Birch Point Park is located on Birch Point, a peninsula in that separates Boulevard Lake two portions. The park was dedicated in 2000 as part of the Millennium project. It features a sculpture representing the city's forestry heritage and its designation as the Forest Capital of Canada 2000, as well as walking paths and specimens of each of Canada's provincial trees. It is one of the most recent additions to the Boulevard Lake Park network.
Birch Point Park is also home to Thunder Bay's first public Disc Golf course. The course is 18 baskets and was installed July 2010.

==Bluffs Scenic Lookout==

The Bluffs Scenic Lookout is located above the Current River, accessible off of Arundel Street north of Boulevard Lake. The site provides panoramic views of the Black Bay Bridge, Boulevard Lake, and the Sleeping Giant. It is open to the public year-round.

==Boulevard Lake Park==

Boulevard Lake Park is a large public park area located in and maintained by the city of Thunder Bay, Ontario, Canada. The park is centred on Boulevard Lake, which was created in 1901 after the construction of a dam resulted in the flooding a large area northeast of what was then the town of Port Arthur, Ontario. The first park was established in 1903 and since then it has proved to be a very popular destination for locals.

The main park is 74ha located on the west shore of the southern portion of Boulevard Lake. Its features include a playground, a supervised sand beach, canoeing, kayaking and various other water sports, mini golf, a tennis court, picnic tables, a concession area, washrooms and changing rooms, and paddle boat and canoe rentals. The main park plays host to the Thunder Bay Dragon Boat Festival in late July, a two-day event featuring dragon boat races and live musical performances and concessions. The most recent annual event to take place at the park is the International Wakeboard Festival in late June.

Winter activities include tobogganing down the slope on the eastern shore of the north portion of the lake.

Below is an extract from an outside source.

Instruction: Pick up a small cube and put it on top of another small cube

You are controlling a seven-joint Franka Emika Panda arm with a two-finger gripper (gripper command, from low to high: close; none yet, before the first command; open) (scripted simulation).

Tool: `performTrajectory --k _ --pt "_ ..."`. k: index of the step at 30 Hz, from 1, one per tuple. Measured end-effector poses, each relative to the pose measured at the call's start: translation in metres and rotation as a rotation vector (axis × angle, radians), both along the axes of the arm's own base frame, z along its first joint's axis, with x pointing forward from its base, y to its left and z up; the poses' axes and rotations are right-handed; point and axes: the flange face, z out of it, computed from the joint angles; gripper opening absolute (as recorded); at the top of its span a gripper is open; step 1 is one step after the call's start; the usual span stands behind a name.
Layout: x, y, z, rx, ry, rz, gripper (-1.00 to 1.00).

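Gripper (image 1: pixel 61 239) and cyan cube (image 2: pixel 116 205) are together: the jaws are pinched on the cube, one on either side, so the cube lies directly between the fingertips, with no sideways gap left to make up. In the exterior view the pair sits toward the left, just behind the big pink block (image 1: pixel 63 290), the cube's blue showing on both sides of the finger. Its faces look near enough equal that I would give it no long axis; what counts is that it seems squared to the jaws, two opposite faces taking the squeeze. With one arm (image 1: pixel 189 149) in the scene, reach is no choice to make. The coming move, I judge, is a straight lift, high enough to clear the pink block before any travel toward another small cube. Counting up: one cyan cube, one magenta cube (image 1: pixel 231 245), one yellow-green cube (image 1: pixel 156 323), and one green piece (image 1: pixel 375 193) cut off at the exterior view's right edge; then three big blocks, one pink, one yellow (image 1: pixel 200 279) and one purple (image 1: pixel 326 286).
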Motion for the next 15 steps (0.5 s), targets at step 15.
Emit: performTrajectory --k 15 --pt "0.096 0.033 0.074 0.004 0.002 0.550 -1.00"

==Cascades Conservation Area==

The Cascades Conservation Area is a 162 hectare conservation area is located north of Thunder Bay, Ontario and is accessible via Balsam Street. It is connected to Trowbridge Falls Park and Centennial Park by a series of hiking trails. The landscape features cascades in the river set against rock outcrops in a birch and poplar forest.

==Centennial Park==

Centennial Park is a recreation of a 1910 logging camp. It was created in 1967 as a centennial project.

==Current River Park==

Current River Park, formerly known as Casino Park, is located on North Cumberland Street. It features a horseshoe pitching area and a model RC car track, as well as a public gathering area. Located to the east is the Current River and the "fish stairs", a rocky area created by the damming of the Current River. Plans are underway to expand the Current River Park to the shore of Thunder Bay and connect the walking trails with 52 km of waterfront.

==Evergreen Park==

Evergreen Park is located to the east of the north portion of Boulevard Lake. Its open spaces often are used for public gatherings.

==Trowbridge Falls Park==

Trowbridge Falls is a 302 hectare conservation area located on an area of rapids on the Current River, across from Centennial Park. It is connected to Centennial Park by a small bridge, allowing access to trails in Centennial Park. It is also connected to the Cascades Conservation Area to the north. The park features 140 tent and trailer campsites, served by a small store, showers and restrooms, laundry facilities and a dump station. Cross country skiing is a popular winter activity in the park. According to local legend, the park is haunted.

==Dick Waddington Park==

Located east of the northern portion of Boulevard Lake, the Dick Waddington Park features an indoor building which is used to host public events such as dances and town hall meetings, baseball diamonds and soccer pitches, and an indoor arena. It was named after Richard (Dick) Waddington, a former city councilor, in 2008.